Material for the task:

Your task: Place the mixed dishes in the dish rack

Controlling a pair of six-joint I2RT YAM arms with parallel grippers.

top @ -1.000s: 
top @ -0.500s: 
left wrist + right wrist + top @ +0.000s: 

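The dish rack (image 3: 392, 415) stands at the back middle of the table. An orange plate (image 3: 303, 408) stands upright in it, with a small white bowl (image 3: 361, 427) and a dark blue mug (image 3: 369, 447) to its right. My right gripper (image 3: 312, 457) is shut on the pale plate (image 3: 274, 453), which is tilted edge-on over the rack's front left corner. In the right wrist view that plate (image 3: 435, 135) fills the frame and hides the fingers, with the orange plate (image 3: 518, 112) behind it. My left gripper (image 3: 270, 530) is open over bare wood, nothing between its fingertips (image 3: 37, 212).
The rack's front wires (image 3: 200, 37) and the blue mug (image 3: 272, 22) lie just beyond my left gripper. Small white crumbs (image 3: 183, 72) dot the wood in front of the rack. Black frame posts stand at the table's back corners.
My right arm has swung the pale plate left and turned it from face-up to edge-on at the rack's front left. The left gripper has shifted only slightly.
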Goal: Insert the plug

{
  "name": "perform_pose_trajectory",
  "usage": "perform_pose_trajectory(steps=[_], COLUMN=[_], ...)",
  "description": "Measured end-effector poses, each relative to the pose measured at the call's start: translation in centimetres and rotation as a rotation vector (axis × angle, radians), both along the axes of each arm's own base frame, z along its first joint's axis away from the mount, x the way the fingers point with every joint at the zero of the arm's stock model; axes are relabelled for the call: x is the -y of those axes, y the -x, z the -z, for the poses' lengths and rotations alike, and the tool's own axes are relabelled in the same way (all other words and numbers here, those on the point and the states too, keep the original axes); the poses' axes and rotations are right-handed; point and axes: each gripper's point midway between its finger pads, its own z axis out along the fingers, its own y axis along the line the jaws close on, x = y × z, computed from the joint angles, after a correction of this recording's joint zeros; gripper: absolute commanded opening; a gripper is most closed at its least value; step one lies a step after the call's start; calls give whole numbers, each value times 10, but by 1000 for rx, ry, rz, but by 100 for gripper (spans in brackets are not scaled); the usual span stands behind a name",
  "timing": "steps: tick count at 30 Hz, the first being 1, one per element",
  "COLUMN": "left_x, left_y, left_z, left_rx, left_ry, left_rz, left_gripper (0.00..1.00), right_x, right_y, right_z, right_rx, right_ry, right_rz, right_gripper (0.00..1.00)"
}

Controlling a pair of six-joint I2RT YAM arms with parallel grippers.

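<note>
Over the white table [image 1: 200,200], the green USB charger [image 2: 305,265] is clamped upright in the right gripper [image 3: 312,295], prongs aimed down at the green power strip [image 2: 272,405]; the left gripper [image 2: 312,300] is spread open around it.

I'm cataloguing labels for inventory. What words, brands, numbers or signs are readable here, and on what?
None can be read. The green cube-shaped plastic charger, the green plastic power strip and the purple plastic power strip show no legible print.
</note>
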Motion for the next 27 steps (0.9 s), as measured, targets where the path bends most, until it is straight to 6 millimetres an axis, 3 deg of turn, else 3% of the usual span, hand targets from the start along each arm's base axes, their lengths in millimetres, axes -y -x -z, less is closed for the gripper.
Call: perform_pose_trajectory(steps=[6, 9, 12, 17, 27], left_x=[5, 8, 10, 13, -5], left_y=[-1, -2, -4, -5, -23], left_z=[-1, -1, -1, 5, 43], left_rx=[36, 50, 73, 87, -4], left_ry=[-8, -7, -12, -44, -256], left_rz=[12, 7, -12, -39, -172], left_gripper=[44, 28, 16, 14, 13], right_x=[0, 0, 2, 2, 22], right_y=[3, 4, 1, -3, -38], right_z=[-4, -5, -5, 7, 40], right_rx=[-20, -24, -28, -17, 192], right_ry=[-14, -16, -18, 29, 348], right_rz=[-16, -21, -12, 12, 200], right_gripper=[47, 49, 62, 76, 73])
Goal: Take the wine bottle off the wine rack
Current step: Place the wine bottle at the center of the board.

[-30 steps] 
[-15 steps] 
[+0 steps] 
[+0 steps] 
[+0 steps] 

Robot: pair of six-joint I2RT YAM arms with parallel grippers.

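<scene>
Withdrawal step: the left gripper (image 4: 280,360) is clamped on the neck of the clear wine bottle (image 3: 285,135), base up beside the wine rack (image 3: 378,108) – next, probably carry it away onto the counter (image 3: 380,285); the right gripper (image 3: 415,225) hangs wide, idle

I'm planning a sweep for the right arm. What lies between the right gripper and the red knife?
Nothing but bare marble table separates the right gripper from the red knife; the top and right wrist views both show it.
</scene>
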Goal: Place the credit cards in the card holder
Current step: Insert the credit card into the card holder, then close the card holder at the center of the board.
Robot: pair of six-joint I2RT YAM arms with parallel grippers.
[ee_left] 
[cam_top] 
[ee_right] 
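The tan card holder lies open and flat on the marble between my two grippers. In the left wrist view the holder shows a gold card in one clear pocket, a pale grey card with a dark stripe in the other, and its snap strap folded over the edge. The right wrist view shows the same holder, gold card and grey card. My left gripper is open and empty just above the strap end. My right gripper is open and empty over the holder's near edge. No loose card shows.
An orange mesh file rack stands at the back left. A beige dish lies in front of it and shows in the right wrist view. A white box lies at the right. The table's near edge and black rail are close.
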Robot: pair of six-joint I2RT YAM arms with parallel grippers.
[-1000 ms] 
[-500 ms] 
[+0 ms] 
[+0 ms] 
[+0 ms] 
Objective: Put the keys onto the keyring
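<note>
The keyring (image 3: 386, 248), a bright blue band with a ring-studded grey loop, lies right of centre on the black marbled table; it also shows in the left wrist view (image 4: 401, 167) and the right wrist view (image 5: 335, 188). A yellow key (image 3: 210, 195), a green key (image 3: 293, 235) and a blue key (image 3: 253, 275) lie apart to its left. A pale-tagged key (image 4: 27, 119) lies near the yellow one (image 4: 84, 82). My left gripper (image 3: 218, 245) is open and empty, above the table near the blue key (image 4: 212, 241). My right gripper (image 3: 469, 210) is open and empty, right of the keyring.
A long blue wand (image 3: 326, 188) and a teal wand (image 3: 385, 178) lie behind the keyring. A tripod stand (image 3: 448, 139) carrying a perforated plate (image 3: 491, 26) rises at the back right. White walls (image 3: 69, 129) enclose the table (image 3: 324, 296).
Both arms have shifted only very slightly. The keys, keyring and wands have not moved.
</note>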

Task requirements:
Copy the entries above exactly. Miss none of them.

Exercise solution:
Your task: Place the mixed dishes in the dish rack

Controlling a pair of six-joint I2RT YAM arms with parallel grippers.

top @ -1.000s: 
top @ -0.500s: 
left wrist + right wrist + top @ +0.000s: 

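The dish rack (image 3: 392, 415) stands at the back middle of the table. An orange plate (image 3: 303, 408) stands upright in it, with a small white bowl (image 3: 361, 427) and a dark blue mug (image 3: 369, 447) to its right. My right gripper (image 3: 312, 457) is shut on the pale plate (image 3: 274, 453), which is tilted edge-on over the rack's front left corner. In the right wrist view that plate (image 3: 435, 135) fills the frame and hides the fingers, with the orange plate (image 3: 518, 112) behind it. My left gripper (image 3: 270, 530) is open over bare wood, nothing between its fingertips (image 3: 37, 212).
The rack's front wires (image 3: 200, 37) and the blue mug (image 3: 272, 22) lie just beyond my left gripper. Small white crumbs (image 3: 183, 72) dot the wood in front of the rack. Black frame posts stand at the table's back corners.
My right arm has swung the pale plate left and turned it from face-up to edge-on at the rack's front left. The left gripper has shifted only slightly.
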Goal: Insert the plug

{
  "name": "perform_pose_trajectory",
  "usage": "perform_pose_trajectory(steps=[_], COLUMN=[_], ...)",
  "description": "Measured end-effector poses, each relative to the pose measured at the call's start: translation in centimetres and rotation as a rotation vector (axis × angle, radians), both along the axes of each arm's own base frame, z along its first joint's axis away from the mount, x the way the fingers point with every joint at the zero of the arm's stock model; axes are relabelled for the call: x is the -y of those axes, y the -x, z the -z, for the poses' lengths and rotations alike, and the tool's own axes are relabelled in the same way (all other words and numbers here, those on the point and the states too, keep the original axes); the poses' axes and rotations are right-handed; point and axes: each gripper's point midway between its finger pads, its own z axis out along the fingers, its own y axis along the line the jaws close on, x = y × z, computed from the joint angles, after a correction of this recording's joint zeros; gripper: absolute commanded opening; a gripper is most closed at its least value; step one lies a step after the call's start; calls give whole numbers, each value times 10, but by 1000 for rx, ry, rz, but by 100 for gripper (spans in brackets are not scaled); the usual span stands behind a name",
  "timing": "steps: tick count at 30 Hz, the first being 1, one per element",
  "COLUMN": "left_x, left_y, left_z, left_rx, left_ry, left_rz, left_gripper (0.00..1.00), right_x, right_y, right_z, right_rx, right_ry, right_rz, right_gripper (0.00..1.00)"
}

Controlling a pair of six-joint I2RT YAM arms with parallel grippers.

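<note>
Over the white table [image 1: 200,200], the green USB charger [image 2: 305,265] is clamped upright in the right gripper [image 3: 312,295], prongs aimed down at the green power strip [image 2: 272,405]; the left gripper [image 2: 312,300] is spread open around it.

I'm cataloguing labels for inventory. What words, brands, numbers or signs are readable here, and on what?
None can be read. The green cube-shaped plastic charger, the green plastic power strip and the purple plastic power strip show no legible print.
</note>
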Motion for the next 27 steps (0.9 s), as measured, targets where the path bends most, until it is straight to 6 millimetres an axis, 3 deg of turn, else 3% of the usual span, hand targets from the start along each arm's base axes, their lengths in millimetres, axes -y -x -z, less is closed for the gripper.
Call: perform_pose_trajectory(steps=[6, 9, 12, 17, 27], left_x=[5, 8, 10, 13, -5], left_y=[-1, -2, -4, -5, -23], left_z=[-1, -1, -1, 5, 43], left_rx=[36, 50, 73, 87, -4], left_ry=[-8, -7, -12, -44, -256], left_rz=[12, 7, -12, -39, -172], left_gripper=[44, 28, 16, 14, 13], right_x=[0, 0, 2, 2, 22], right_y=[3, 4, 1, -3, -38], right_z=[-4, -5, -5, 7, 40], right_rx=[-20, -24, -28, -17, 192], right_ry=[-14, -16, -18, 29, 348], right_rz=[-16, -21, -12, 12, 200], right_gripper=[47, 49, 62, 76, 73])
Goal: Take the wine bottle off the wine rack
Current step: Place the wine bottle at the center of the board.

[-30 steps] 
[-15 steps] 
[+0 steps] 
[+0 steps] 
[+0 steps] 

Robot: pair of six-joint I2RT YAM arms with parallel grippers.

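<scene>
Withdrawal step: the left gripper (image 4: 280,360) is clamped on the neck of the clear wine bottle (image 3: 285,135), base up beside the wine rack (image 3: 378,108) – next, probably carry it away onto the counter (image 3: 380,285); the right gripper (image 3: 415,225) hangs wide, idle

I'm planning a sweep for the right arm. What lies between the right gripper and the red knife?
Nothing but bare marble table separates the right gripper from the red knife; the top and right wrist views both show it.
</scene>
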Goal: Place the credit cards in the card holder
Current step: Insert the credit card into the card holder, then close the card holder at the center of the board.
Robot: pair of six-joint I2RT YAM arms with parallel grippers.
[ee_left] 
[cam_top] 
[ee_right] 
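The tan card holder lies open and flat on the marble between my two grippers. In the left wrist view the holder shows a gold card in one clear pocket, a pale grey card with a dark stripe in the other, and its snap strap folded over the edge. The right wrist view shows the same holder, gold card and grey card. My left gripper is open and empty just above the strap end. My right gripper is open and empty over the holder's near edge. No loose card shows.
An orange mesh file rack stands at the back left. A beige dish lies in front of it and shows in the right wrist view. A white box lies at the right. The table's near edge and black rail are close.
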Robot: pair of six-joint I2RT YAM arms with parallel grippers.
[-1000 ms] 
[-500 ms] 
[+0 ms] 
[+0 ms] 
[+0 ms] 
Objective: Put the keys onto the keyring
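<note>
The keyring (image 3: 386, 248), a bright blue band with a ring-studded grey loop, lies right of centre on the black marbled table; it also shows in the left wrist view (image 4: 401, 167) and the right wrist view (image 5: 335, 188). A yellow key (image 3: 210, 195), a green key (image 3: 293, 235) and a blue key (image 3: 253, 275) lie apart to its left. A pale-tagged key (image 4: 27, 119) lies near the yellow one (image 4: 84, 82). My left gripper (image 3: 218, 245) is open and empty, above the table near the blue key (image 4: 212, 241). My right gripper (image 3: 469, 210) is open and empty, right of the keyring.
A long blue wand (image 3: 326, 188) and a teal wand (image 3: 385, 178) lie behind the keyring. A tripod stand (image 3: 448, 139) carrying a perforated plate (image 3: 491, 26) rises at the back right. White walls (image 3: 69, 129) enclose the table (image 3: 324, 296).
Both arms have shifted only very slightly. The keys, keyring and wands have not moved.
</note>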

Nothing else belongs in this answer.